La depresión sigue siendo una de las enfermedades mentales más incomprendidas y estigmatizadas, pese a su alta prevalencia. Durante décadas, muchas personas han vivido su sufrimiento en silencio, con sentimientos de culpa, vergüenza o miedo al juicio social. Sin embargo, algo está cambiando y cada vez más personas, también desde el ámbito público, hablan de salud mental en primera persona.
Artistas como Ricky Martin, Aitana o Dani Rovira han compartido sus experiencias con la depresión en entrevistas, documentales o incluso sobre los escenarios. Para Paloma García Zubieta, psicóloga sanitaria de Clínicas Origen, este tipo de testimonios cumplen una función clave en la sociedad: “Cuando alguien reconocido y socialmente exitoso habla de su sufrimiento, ayuda a normalizar algo que durante muchos años se ha vivido en silencio, con culpa y vergüenza”.
El efecto espejo
Hablar de depresión en público ayuda. Según explica la experta, escuchar a una figura admirada describir emociones similares a las propias puede resultar profundamente transformador para quien atraviesa un episodio depresivo. “La persona se reconoce en el relato y entiende que lo que le ocurre tiene nombre, explicación y tratamiento”, señala García Zubieta.
En consulta, esta identificación se traduce en una mayor facilidad para pedir ayuda. Muchas personas llegan con preguntas como “¿esto es normal?” o “¿le pasa a más gente?”, y encuentran alivio al descubrir que no están solas.
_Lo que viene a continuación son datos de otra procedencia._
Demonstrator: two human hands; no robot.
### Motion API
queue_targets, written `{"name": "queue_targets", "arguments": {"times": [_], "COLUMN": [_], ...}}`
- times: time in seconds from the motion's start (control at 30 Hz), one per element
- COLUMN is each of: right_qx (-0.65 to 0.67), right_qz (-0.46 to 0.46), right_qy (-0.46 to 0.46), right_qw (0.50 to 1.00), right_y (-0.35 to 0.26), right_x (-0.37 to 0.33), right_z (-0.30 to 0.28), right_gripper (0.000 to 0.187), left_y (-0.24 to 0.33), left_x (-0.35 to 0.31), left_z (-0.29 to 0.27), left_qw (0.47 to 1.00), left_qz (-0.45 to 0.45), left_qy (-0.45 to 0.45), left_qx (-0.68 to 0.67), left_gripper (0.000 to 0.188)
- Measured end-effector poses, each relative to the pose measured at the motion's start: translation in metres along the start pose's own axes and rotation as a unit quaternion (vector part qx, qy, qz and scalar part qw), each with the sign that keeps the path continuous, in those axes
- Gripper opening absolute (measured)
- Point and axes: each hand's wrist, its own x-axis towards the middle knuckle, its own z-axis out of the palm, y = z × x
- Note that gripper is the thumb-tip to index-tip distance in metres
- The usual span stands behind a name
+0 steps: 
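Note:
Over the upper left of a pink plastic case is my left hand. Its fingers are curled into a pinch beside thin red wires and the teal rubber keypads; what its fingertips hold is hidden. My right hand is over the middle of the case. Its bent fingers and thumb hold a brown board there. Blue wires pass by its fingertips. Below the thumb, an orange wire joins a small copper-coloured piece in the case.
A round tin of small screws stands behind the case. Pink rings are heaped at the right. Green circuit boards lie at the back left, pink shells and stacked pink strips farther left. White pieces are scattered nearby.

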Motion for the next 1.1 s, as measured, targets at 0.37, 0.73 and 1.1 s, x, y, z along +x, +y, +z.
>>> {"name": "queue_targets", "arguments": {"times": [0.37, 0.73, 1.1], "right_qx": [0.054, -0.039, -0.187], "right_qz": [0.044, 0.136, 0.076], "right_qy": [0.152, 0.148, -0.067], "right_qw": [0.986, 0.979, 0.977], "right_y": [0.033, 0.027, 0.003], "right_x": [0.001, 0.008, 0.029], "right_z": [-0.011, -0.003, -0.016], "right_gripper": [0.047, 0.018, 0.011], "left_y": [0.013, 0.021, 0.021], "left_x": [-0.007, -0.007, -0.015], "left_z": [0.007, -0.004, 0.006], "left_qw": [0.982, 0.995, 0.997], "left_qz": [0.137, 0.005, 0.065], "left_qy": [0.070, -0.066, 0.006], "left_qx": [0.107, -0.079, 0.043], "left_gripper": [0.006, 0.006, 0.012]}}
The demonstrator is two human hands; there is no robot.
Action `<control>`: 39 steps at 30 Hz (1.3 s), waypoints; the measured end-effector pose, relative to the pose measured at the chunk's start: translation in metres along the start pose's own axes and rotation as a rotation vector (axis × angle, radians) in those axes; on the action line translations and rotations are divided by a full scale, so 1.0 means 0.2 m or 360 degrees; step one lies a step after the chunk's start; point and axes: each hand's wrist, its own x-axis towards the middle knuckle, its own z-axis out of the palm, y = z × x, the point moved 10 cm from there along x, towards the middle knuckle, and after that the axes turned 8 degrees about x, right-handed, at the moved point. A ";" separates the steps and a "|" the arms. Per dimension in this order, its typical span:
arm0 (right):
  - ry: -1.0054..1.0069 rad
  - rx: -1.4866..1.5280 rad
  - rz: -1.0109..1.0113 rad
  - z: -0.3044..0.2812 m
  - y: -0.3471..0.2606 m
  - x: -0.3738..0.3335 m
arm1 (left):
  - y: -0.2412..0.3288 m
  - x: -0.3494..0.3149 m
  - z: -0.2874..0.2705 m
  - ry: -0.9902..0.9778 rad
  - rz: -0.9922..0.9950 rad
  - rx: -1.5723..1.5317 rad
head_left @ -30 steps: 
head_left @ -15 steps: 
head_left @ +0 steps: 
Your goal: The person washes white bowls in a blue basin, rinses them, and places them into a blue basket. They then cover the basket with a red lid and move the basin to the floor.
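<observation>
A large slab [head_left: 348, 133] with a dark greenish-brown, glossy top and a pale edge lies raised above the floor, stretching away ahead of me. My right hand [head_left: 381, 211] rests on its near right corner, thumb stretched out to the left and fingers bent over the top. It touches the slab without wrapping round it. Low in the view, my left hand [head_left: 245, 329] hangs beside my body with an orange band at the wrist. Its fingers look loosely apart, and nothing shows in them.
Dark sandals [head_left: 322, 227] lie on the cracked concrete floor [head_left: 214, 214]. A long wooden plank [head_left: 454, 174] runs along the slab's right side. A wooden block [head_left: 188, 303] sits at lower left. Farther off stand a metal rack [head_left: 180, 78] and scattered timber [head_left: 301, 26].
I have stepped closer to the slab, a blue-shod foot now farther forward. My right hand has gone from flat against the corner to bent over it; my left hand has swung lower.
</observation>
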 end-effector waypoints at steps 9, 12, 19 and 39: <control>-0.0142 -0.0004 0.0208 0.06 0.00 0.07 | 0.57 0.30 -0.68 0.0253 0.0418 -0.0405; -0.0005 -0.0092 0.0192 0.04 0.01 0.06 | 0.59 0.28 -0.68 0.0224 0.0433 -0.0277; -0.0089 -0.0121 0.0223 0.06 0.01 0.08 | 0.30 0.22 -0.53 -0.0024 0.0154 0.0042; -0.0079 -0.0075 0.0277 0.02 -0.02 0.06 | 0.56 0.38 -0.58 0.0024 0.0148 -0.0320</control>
La visibilidad que aportan los personajes públicos sensibiliza, legitima el dolor emocional y abre conversaciones que durante mucho tiempo han sido evitadas.
Además, estos testimonios contribuyen a reducir uno de los sentimientos más dolorosos asociados a la depresión: el aislamiento. El mensaje implícito es claro: pedir ayuda es una forma de cuidarse (y no un fracaso).
Hablar ayuda, pero no sustituye a la terapia
Para los propios artistas, compartir su experiencia puede ser también un proceso liberador. Poner palabras al dolor y dejar de ocultar una parte importante de su historia puede generar alivio y coherencia emocional. No obstante, la psicóloga recuerda que hablar públicamente de la depresión no sustituye un tratamiento profesional.
“Del mismo modo que una persona puede hablar de una enfermedad física y sentirse aliviada, pero necesita un médico para diagnosticar y tratar, en salud mental la palabra compartida ayuda, pero el tratamiento profesional es lo que marca la diferencia en el pronóstico de mejora”, subraya García Zubieta.
Cuando estos relatos se realizan desde un proceso personal trabajado, el impacto suele ser positivo tanto para quien habla como para quien escucha, generando identificación, alivio y sensación de acompañamiento.
Seis claves para hablar de depresión sin dañar
Reducir el estigma no depende solo de las figuras públicas. También empieza en las conversaciones cotidianas: en casa, con amistades, en el trabajo o en redes sociales. Con ese objetivo, la experta propone seis claves fundamentales para hablar de depresión con empatía y responsabilidad.
- Validar el dolor emocional, entendiendo que el sufrimiento es real y no un fallo personal.
- Evitar simplificaciones dañinas, como “todo pasa” o “hay que ser positivo”, que aumentan la incomprensión.
- No culpar ni responsabilizar a la persona de su estado emocional.
- Romper mitos y estigmas, recordando que la depresión puede afectar a cualquiera, independientemente de su éxito o circunstancias.
- Hablar de procesos, no de soluciones rápidas, transmitiendo expectativas realistas.
- Transmitir esperanza, dejando claro que la depresión se puede tratar y que pedir ayuda es un acto de valentía.
Con motivo del Día Mundial de la Lucha contra la Depresión, García Zubieta recuerda que la depresión no define a la persona. Cambiar la mirada -del juicio al cuidado y de la exigencia a la comprensión- es un paso imprescindible para que quienes sufren dejen de esconderse y empiecen a pedir ayuda. Hablar con respeto, información y empatía reduce el estigma, pero también puede salvar vidas.